[Python-Dev] {}.popitem() (was Re: {}.first[key,value,item] ...)

Guido van Rossum guido@python.org
Fri, 08 Dec 2000 13:43:39 -0500


After the last round of discussion, I was left with the idea that the
best thing we could do to help destructive iteration is to introduce a
{}.popitem() that returns an arbitrary (key, value) pair and deletes
it.  I wrote about this:

> > One more concern: if you repeatedly remove the *first* item, the hash
> > table will start looking lobsided.  Since we don't resize the hash
> > table on deletes, maybe picking an item at random (but not using an
> > expensive random generator!) would be better.

and Tim replied:

> Which is the reason SETL doesn't specify *which* set item is removed:  if
> you always start looking at "the front" of a dict that's being consumed, the
> dict fills with turds without shrinking, you skip over them again and again,
> and consuming the entire dict is still quadratic time.
> 
> Unfortunately, while using a random start point is almost always quicker
> than that, the expected time for consuming the whole dict remains quadratic.
> 
> The clearest way around that is to save a per-dict search finger, recording
> where the last search left off.  Start from its current value.  Failure if
> it wraps around.  This is linear time in non-pathological cases (a
> pathological case is one in which it isn't linear time <wink>).

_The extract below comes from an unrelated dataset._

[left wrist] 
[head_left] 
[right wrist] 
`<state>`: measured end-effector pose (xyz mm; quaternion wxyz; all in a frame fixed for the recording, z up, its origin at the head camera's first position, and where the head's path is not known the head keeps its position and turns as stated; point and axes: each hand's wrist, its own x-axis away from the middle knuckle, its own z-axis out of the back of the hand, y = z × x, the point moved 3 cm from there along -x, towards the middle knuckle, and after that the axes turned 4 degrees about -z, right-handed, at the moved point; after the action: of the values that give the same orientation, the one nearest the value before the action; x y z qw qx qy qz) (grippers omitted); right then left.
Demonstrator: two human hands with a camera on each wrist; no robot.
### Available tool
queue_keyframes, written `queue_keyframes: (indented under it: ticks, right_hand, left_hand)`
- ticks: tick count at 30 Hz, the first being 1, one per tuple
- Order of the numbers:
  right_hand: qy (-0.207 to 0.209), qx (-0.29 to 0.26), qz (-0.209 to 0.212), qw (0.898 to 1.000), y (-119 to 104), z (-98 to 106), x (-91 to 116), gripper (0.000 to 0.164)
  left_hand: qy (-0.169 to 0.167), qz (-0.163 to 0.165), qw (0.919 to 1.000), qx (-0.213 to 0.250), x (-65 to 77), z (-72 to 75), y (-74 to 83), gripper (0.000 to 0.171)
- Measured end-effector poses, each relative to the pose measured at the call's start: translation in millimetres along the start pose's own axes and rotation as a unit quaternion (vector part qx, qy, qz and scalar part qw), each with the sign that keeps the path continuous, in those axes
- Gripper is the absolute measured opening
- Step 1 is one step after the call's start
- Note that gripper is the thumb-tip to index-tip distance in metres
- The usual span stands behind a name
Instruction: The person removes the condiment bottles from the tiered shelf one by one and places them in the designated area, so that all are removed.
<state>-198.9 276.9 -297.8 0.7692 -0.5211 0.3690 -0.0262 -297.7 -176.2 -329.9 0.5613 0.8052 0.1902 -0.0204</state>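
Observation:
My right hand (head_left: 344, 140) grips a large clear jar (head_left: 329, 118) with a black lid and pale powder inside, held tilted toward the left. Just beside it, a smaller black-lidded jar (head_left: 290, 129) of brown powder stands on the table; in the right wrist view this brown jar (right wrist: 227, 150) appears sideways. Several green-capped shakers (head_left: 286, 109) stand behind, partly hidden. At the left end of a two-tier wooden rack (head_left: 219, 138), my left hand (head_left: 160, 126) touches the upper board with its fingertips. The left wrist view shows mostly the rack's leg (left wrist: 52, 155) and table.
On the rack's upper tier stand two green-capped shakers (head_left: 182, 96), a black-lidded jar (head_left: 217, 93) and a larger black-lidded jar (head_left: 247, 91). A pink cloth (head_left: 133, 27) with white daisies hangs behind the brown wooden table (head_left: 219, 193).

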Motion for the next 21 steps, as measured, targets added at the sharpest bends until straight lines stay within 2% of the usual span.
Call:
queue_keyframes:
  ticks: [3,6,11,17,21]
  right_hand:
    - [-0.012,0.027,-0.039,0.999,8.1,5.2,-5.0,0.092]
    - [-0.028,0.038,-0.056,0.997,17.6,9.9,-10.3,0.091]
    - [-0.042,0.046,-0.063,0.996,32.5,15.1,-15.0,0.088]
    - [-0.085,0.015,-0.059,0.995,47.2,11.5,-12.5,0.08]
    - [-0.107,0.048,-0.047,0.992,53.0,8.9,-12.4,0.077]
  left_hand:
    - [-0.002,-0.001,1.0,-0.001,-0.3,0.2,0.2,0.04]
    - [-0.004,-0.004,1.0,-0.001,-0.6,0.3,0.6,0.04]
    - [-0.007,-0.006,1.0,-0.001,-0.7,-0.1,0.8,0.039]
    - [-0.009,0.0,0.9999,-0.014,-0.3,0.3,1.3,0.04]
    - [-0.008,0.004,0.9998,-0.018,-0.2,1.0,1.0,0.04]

I've implemented this, except I use a static variable for the finger
intead of a per-dict finger.  I'm concerned about adding 4-8 extra
bytes to each dict object for a feature that most dictionaries never
need.  So, instead, I use a single shared finger.  This works just as
well as long as this is used for a single dictionary.  For multiple
dictionaries (either used by the same thread or in different threads),
it'll work almost as well, although it's possible to make up a
pathological example that would work qadratically.

An easy example of such a pathological example is to call popitem()
for two identical dictionaries in lock step.

Comments please!  We could:

- Live with the pathological cases.

- Forget the whole thing; and then also forget about firstkey()
  etc. which has the same problem only worse.

- Fix the algorithm. Maybe jumping criss-cross through the hash table
  like lookdict does would improve that; but I don't understand the
  math used for that ("Cycle through GF(2^n)-{0}" ???).

I've placed a patch on SourceForge:

http://sourceforge.net/patch/?func=detailpatch&patch_id=102733&group_id=5470

The algorithm is:

static PyObject *
dict_popitem(dictobject *mp, PyObject *args)
{
	static int finger = 0;
	int i;
	dictentry *ep;
	PyObject *res;

	if (!PyArg_NoArgs(args))
		return NULL;
	if (mp->ma_used == 0) {
		PyErr_SetString(PyExc_KeyError,
				"popitem(): dictionary is empty");
		return NULL;
	}
	i = finger;
	if (i >= mp->ma_size)
		ir = 0;
	while ((ep = &mp->ma_table[i])->me_value == NULL) {
		i++;
		if (i >= mp->ma_size)
			i = 0;
	}
	finger = i+1;
	res = PyTuple_New(2);
	if (res != NULL) {
		PyTuple_SET_ITEM(res, 0, ep->me_key);
		PyTuple_SET_ITEM(res, 1, ep->me_value);
		Py_INCREF(dummy);
		ep->me_key = dummy;
		ep->me_value = NULL;
		mp->ma_used--;
	}
	return res;
}

--Guido van Rossum (home page: http://www.python.org/~guido/)